Sosyal, Duygusal ve Ahlaki Öğrenme Nedir?
Sosyal, Duygusal ve Ahlaki (SEE) Eğitim, duygusal olarak sağlıklı ve ahlaki sorumluluğa sahip bireyler, sosyal gruplar ve toplulukların gelişmesine katkıda bulunmayı amaçlayan bir programdır. Birincil olarak okullarda ve yüksek eğitim kurumlarında kullanım için oluşturulduysa da, program başka bağlamlarda kullanıma da uygundur.

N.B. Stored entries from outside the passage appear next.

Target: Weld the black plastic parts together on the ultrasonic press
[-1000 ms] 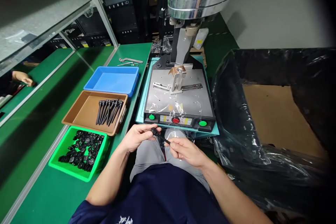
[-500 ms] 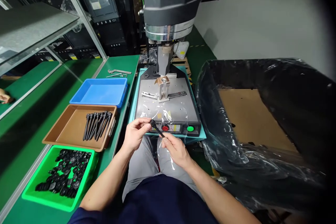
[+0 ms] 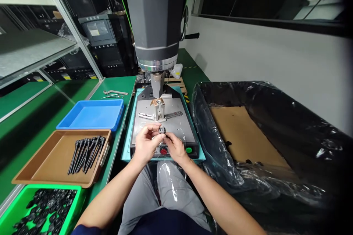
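Pale wall (image 3: 248,53) behind, and in close: left hand (image 3: 146,143), fingers pinching a small black part (image 3: 162,130); right hand (image 3: 175,148), fingers closed on its near end, partly hidden. Metal plate (image 3: 180,125) and upright holder (image 3: 159,112) just beyond. One slack fingertip could drop it, perhaps onto the red button (image 3: 163,151).

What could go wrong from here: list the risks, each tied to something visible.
Slip: the small black part is held between the left grip and right grip, so it could drop.

Accidental press: the right grip looks close to the red button and green button; a stray touch might press one.

Pinch: the metal horn points down above the fixture; anything between them could be caught if it lowered.
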Demonstrator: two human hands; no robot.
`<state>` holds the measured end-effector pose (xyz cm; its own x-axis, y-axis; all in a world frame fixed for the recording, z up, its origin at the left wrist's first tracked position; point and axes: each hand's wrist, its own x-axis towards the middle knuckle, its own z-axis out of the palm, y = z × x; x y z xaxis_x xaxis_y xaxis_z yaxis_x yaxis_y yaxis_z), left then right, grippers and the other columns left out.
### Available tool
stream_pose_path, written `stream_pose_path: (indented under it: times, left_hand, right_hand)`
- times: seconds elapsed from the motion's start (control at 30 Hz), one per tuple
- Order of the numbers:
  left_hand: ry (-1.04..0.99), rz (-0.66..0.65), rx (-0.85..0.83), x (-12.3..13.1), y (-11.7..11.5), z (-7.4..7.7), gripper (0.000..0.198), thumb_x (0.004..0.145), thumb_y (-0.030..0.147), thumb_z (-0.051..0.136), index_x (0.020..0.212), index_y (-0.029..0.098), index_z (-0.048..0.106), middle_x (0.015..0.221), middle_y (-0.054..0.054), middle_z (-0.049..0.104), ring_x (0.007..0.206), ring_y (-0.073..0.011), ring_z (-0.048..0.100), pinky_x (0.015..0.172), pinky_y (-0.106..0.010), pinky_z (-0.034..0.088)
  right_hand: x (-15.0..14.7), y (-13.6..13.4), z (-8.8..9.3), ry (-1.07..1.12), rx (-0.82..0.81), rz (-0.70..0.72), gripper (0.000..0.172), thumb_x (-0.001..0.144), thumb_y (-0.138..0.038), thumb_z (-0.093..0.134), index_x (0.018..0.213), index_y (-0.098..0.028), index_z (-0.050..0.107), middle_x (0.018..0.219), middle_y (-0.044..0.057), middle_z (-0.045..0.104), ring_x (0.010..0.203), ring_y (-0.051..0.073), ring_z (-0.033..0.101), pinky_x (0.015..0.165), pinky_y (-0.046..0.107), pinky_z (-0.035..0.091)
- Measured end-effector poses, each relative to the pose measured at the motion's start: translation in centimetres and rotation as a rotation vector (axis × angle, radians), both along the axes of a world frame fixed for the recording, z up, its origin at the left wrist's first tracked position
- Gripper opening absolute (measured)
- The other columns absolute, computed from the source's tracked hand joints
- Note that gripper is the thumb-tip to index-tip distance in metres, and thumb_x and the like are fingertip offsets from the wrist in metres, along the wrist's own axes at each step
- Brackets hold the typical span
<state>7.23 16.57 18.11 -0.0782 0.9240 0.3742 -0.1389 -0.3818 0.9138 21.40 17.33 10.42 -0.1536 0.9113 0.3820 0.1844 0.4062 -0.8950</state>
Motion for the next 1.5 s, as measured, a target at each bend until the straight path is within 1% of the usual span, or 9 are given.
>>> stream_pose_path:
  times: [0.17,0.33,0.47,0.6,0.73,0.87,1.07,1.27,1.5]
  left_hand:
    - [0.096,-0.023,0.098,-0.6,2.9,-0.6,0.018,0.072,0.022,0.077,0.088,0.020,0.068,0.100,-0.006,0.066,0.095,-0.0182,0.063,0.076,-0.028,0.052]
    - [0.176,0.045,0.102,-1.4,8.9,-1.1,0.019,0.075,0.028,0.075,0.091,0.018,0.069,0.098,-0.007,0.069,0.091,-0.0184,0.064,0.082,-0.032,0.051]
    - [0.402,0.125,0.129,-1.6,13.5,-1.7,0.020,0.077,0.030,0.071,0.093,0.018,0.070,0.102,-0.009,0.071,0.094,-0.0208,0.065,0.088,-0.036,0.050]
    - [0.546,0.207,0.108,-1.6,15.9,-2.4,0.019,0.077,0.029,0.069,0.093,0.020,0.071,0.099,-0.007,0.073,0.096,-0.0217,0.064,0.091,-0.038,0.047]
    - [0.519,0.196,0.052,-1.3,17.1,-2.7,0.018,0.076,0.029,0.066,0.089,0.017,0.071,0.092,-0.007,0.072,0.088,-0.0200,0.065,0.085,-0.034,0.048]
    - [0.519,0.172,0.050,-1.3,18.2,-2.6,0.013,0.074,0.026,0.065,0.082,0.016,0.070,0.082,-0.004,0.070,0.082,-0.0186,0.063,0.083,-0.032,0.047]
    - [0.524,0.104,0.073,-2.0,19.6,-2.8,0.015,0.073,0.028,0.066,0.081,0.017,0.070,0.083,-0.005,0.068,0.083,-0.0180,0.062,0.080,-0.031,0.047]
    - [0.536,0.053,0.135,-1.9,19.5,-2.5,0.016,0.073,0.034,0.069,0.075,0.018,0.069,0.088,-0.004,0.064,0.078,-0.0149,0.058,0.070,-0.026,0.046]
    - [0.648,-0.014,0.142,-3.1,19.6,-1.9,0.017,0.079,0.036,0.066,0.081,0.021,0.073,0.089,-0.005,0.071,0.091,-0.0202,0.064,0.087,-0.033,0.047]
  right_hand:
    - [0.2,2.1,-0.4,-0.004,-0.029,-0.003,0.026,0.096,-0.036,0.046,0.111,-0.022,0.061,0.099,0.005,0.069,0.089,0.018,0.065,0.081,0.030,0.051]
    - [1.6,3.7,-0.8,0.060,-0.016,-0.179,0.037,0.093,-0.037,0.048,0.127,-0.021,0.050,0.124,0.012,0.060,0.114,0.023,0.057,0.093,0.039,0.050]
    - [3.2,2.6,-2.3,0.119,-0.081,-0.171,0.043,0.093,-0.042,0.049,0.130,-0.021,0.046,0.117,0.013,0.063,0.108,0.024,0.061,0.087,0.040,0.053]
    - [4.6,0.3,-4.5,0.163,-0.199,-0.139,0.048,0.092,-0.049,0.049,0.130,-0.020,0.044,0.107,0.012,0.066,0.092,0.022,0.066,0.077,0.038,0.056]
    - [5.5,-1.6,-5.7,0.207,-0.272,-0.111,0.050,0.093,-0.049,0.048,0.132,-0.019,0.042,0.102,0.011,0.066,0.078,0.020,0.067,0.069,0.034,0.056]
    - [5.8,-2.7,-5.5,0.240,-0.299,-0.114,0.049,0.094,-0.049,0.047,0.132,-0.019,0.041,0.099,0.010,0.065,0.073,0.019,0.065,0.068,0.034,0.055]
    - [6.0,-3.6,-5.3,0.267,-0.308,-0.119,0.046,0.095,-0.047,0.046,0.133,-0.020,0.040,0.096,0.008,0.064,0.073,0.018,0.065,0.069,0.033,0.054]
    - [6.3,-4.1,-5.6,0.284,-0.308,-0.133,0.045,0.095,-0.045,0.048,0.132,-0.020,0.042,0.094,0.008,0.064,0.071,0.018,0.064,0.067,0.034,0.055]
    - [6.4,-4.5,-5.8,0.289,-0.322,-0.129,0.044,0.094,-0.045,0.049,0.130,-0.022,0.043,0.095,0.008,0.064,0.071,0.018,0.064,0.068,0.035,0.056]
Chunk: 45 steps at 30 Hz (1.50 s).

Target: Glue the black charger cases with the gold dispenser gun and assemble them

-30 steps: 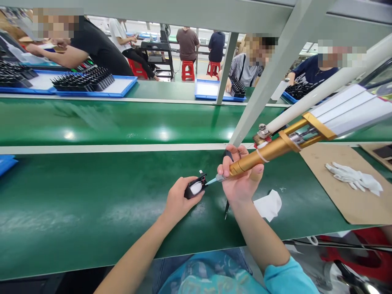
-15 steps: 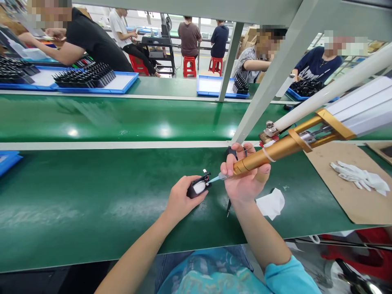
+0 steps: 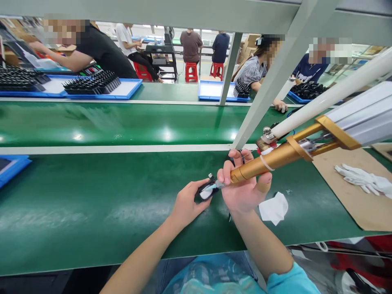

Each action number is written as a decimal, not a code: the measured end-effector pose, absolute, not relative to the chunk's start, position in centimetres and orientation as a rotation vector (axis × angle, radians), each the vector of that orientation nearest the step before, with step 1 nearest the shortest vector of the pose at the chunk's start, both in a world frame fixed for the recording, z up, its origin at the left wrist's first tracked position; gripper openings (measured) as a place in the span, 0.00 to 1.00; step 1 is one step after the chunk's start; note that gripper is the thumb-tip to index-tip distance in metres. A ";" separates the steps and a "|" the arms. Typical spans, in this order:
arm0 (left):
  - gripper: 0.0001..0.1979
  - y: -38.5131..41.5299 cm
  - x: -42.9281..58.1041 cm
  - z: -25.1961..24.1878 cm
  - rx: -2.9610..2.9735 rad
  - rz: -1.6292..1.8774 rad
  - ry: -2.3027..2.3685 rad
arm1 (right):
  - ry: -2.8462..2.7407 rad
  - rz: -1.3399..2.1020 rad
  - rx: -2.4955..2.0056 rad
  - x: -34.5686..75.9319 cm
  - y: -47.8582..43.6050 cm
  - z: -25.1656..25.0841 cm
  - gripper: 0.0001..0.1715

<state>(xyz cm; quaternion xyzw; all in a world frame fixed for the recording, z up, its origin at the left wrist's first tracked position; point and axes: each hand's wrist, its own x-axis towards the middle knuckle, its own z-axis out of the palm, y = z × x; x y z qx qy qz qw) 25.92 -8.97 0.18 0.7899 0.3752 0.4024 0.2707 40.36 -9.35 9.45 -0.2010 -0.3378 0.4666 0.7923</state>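
My left hand (image 3: 187,203) grips a small black plastic housing (image 3: 201,191) between thumb and fingers, above the green work surface. Inside the housing lies a white oval part (image 3: 206,194). My right hand (image 3: 244,183), palm up, has its fingers curled round the front end of a gold dispensing gun (image 3: 263,163). The gun's pale blue nozzle (image 3: 210,187) points down to the left, its tip over the open housing by the white part; whether it touches is too small to tell. Partly hidden behind my right fingers is a dark object (image 3: 234,155).
A white paper piece (image 3: 274,208) lies right of my right forearm. White gloves (image 3: 361,177) rest on brown cardboard (image 3: 337,196). A grey slanted post (image 3: 260,100) stands ahead. Beyond it are blue trays (image 3: 131,90) with black parts and several people. Another blue tray (image 3: 18,171) sits at the left.
My left hand has moved slightly right with the housing, and the nozzle now reaches farther over it. Across the bench, a co-worker's hand has come forward onto the ledge.
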 end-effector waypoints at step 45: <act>0.15 -4.9 25.9 -1.1 1.974 0.742 0.990 | -0.674 0.961 -0.501 47.0 -9.5 7.0 0.28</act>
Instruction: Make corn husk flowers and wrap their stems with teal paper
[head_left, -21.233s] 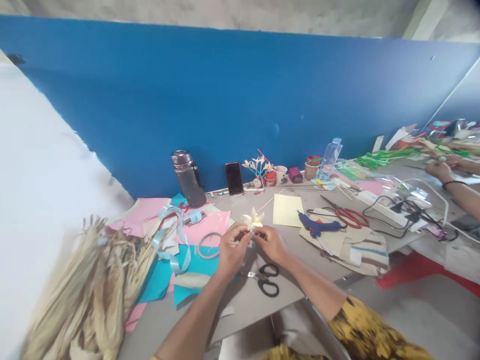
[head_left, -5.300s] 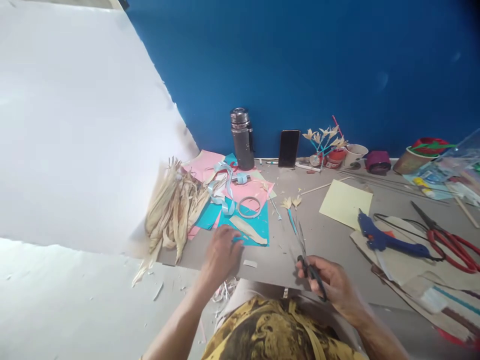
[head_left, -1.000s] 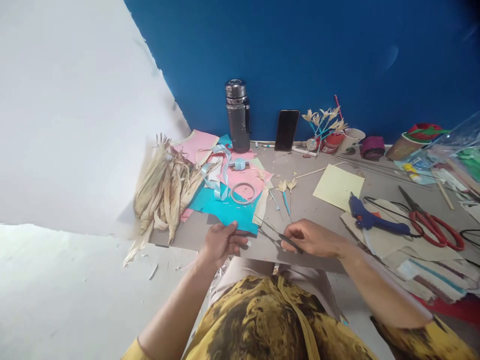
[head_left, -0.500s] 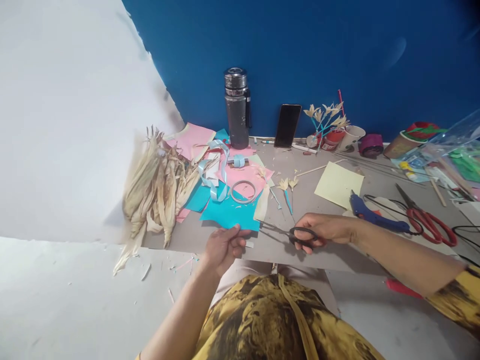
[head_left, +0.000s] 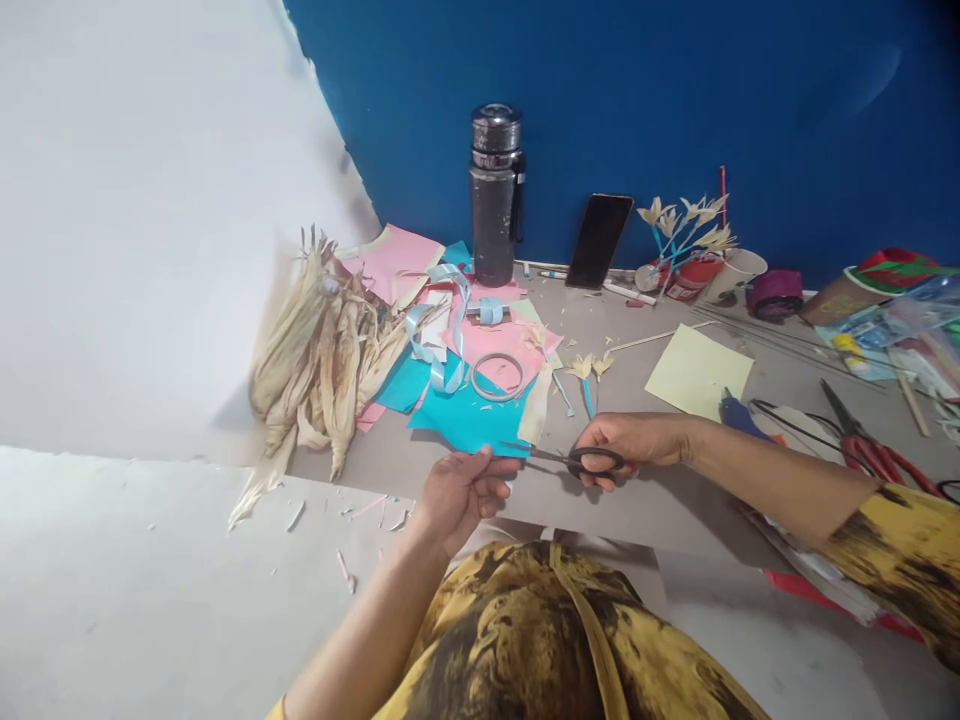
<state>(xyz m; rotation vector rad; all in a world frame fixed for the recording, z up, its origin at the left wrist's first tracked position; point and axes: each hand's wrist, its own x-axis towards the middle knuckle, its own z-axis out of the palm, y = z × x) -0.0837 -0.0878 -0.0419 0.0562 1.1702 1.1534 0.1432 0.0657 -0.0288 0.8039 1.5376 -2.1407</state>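
Observation:
With thumb and fingers my left hand pinches the near edge of a bright blue sheet of paper. My right hand is closed around the black handles of a pair of scissors. Their blades point left and lie over the right part of the paper's near edge, close to my left fingertips. On the blue paper rests a ring-shaped roll of tape. A pale husk strip lies at its right side. Husk flowers with blue-wrapped stems lie just beyond my right hand.
Dried corn husks are heaped at left. A flask and a phone stand by the blue wall. Light blue ribbon curls over pink paper. Pale yellow paper, a glue gun and red-handled scissors lie at right.
The scissors have moved left, and their blades now overlap the blue paper's near edge. My left hand keeps its pinch. The whole view has shifted slightly.

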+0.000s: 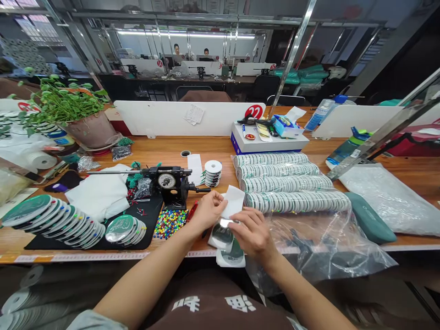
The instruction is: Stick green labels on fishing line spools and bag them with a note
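A small white paper sheet (235,200) stands up between my two hands. My left hand (208,210) pinches its left side, thumb and fingers together. My right hand (253,233) has its fingertips closed at the sheet's lower edge, where a shiny strip shows. Just below lie green-and-white labels (231,257), partly covered by my right hand and the sheet. Left of my hands is a black hand-cranked winding machine (168,183) with a dial. Colourful small beads (169,223) lie in a pile in front of it. A red tool (192,211) rests beside my left wrist.
Rows of white spools (295,201) in clear plastic fill the right side. Stacked spools (65,222) lean on a black mat at left. A short spool stack (213,172) stands behind my hands. A potted plant (89,128) and a white box (271,142) stand farther back.
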A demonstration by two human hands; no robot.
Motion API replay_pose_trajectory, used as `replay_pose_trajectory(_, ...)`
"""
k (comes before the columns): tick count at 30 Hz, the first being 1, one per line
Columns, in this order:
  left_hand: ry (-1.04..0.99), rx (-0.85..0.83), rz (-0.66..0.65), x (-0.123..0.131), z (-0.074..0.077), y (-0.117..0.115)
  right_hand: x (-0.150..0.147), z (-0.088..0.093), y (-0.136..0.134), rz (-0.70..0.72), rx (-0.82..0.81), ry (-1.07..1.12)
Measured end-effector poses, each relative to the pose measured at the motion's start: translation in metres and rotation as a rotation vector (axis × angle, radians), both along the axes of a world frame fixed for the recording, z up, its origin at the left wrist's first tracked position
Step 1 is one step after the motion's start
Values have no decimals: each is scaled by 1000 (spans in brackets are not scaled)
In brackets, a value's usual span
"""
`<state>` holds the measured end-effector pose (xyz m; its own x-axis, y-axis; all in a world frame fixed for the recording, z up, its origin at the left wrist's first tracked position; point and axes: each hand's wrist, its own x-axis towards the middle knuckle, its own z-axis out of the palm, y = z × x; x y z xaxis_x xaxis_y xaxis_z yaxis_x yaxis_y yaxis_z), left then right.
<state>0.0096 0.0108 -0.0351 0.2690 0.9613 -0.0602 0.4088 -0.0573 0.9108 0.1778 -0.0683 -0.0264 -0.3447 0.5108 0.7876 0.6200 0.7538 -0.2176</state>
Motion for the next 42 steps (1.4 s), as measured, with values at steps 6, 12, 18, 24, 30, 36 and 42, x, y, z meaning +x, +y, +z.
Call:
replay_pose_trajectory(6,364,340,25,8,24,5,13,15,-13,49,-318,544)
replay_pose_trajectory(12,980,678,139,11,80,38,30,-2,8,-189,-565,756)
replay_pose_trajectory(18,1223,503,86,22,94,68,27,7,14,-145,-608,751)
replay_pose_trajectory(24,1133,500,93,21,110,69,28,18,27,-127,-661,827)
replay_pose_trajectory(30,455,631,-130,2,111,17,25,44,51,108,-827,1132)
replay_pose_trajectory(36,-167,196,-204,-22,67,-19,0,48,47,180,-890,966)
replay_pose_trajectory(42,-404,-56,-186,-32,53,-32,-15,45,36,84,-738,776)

Emory Üniversitesi’ndeki Tefekkür Bilimi ve Şefkat Esaslı Ahlak Merkezi tarafından geliştirilen bu eğitim programının ahlak üzerine kapsamlı bir odağı bulunmaktadır. Burada, ahlak herhangi belirli bir kültür veya dine bağlı olmayıp, şefkat, hoşgörü ve affetme gibi evrensel, temel insani değerleri esas alır. SEE Eğitim pratikleri bireylerin, hem fiziksel hem duygusal sağlık için şart olan bir şekilde kendileri ve başkalarına dirayetli bir şekilde özen gösterme kabiliyetlerinin artmasına katkıda bulunabilir. Kişilerin karmaşıklığı giderek artan bir dünyada küresel vatandaşlar olmalarına yardımcı olacak şekilde, birbirine bağlılık farkındalığının arttırılması ve eleştirel düşünme becerilerinin geliştirilmesine de odaklanılır.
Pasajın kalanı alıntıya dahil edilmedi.